● THE TASK: Both the line below containing "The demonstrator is" and the line containing "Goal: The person", along with every line between them, should be repeated exactly; no other line belongs in the answer.

● RECORDED DATA:
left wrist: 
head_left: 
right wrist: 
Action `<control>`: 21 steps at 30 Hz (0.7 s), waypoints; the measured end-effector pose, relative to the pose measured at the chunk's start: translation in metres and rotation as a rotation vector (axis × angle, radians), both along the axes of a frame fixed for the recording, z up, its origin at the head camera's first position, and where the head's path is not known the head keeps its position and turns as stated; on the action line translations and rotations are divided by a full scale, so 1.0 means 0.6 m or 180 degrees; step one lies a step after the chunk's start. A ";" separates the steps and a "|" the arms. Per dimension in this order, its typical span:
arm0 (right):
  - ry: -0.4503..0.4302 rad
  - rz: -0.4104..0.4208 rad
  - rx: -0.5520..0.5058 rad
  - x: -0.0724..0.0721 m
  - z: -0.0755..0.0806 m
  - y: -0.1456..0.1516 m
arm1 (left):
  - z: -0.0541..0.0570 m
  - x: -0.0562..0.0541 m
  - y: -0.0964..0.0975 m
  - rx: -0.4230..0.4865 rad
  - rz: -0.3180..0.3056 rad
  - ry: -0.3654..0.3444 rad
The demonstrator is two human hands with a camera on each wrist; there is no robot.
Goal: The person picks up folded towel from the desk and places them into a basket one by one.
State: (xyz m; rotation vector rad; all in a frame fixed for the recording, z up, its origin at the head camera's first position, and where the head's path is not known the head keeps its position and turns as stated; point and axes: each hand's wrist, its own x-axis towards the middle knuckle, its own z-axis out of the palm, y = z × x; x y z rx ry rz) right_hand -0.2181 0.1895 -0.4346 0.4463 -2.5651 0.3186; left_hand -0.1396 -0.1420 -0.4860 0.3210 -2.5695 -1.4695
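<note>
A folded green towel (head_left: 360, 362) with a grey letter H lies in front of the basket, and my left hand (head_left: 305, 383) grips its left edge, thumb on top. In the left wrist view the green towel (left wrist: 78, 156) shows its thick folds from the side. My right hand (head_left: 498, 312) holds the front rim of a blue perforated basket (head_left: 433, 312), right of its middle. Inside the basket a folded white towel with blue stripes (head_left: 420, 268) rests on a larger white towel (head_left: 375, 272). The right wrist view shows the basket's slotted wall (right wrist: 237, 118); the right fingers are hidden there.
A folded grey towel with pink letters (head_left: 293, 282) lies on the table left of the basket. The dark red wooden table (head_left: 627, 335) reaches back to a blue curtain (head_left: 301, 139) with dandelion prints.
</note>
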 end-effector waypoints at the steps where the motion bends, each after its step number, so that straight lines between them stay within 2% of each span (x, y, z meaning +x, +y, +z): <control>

● EXERCISE SOLUTION:
The demonstrator is two human hands with a camera on each wrist; there is no robot.
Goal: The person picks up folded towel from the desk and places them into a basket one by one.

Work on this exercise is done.